Ćulibrk: “Vucic chiede di fermare rafforzamento dollaro e prende prestiti in quella valuta”

“Il presidente Aleksandar Vučić fa appello alla Banca centrale europea perché fermi il rafforzamento del dollaro, mentre solo tre settimane fa si è vantato di aver assicurato al Paese un nuovo prestito in dollari dal suo amico, lo sceicco bin Zayed”, afferma il redattore capo di “NIN”, Milan Ćulibrk.

“Anche senza i miliardi degli Emirati Arabi Uniti, la quota di dollari sul debito totale della Serbia è di circa il 12%, sulla base del quale il debito della Serbia è aumentato di oltre 68 miliardi di dinari solo a causa del rafforzamento del dollaro”, ha detto Ćulibrk. “Un ulteriore problema è che paghiamo petrolio, gas e tutti i prodotti energetici in dollari”, ha affermato lo stesso. Secondo lui, la crescita economica della Serbia sarà probabilmente tra il 3 e il 3,5 per cento quest’anno, il che difficilmente consentirà un aumento del tenore di vita.

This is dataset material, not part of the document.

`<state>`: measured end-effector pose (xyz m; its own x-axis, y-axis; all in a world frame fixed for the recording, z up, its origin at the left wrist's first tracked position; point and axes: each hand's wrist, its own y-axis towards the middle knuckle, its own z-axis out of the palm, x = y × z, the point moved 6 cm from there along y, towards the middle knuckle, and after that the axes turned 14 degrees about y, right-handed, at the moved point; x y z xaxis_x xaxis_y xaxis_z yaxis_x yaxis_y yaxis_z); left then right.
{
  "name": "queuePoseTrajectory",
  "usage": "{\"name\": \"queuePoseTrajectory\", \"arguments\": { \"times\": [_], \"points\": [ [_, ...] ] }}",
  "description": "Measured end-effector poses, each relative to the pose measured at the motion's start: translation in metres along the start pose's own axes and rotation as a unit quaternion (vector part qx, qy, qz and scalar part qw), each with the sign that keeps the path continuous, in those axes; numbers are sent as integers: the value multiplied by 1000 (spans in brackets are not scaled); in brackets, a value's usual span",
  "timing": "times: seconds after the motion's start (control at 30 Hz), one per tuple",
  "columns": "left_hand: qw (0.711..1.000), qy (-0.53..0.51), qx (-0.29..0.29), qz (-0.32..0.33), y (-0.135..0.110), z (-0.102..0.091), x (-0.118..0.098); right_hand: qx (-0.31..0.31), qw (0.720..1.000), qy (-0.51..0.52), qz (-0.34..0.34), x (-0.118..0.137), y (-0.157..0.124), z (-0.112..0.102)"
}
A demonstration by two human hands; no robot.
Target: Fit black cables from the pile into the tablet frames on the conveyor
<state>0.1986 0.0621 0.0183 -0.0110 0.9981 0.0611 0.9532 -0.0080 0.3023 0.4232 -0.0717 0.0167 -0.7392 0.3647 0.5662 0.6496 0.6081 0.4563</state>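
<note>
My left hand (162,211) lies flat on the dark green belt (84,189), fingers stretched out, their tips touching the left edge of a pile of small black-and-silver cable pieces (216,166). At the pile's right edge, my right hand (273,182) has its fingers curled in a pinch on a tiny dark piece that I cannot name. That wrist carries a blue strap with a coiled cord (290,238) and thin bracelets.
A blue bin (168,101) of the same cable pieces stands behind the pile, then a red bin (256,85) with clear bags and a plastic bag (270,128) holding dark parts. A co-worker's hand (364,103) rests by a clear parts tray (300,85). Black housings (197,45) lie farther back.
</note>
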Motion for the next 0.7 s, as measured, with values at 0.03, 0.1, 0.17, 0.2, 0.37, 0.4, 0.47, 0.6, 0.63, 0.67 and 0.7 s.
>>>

Culibrk aggiunge che il Paese sta affrontando un’accelerazione della crescita dei prezzi, mentre sembra che i prezzi congelati dallo Stato siano aumentati più di quelli non controllati. Come dice lui, “lo Stato ha limitato il prezzo del pane comune a 53 dinari, che non è più disponibile da nessuna parte, mentre una focaccina costa 70 dinari”. Parlando del fatto che ieri “è stato battuto il record” dell’attesa per la formazione del potere esecutivo (185 giorni senza governo), l’esperto dice che la mandataria Ana Brnabić batterà un altro record: sarà lei la Premier con il mandato più lungo, “e non so se abbia mai preso una decisione”. “Tutti aspettano che il Presidente fornisca carburante, cibo, fermi il rafforzamento del dollaro…invece che il governo faccia il suo lavoro”, ha detto.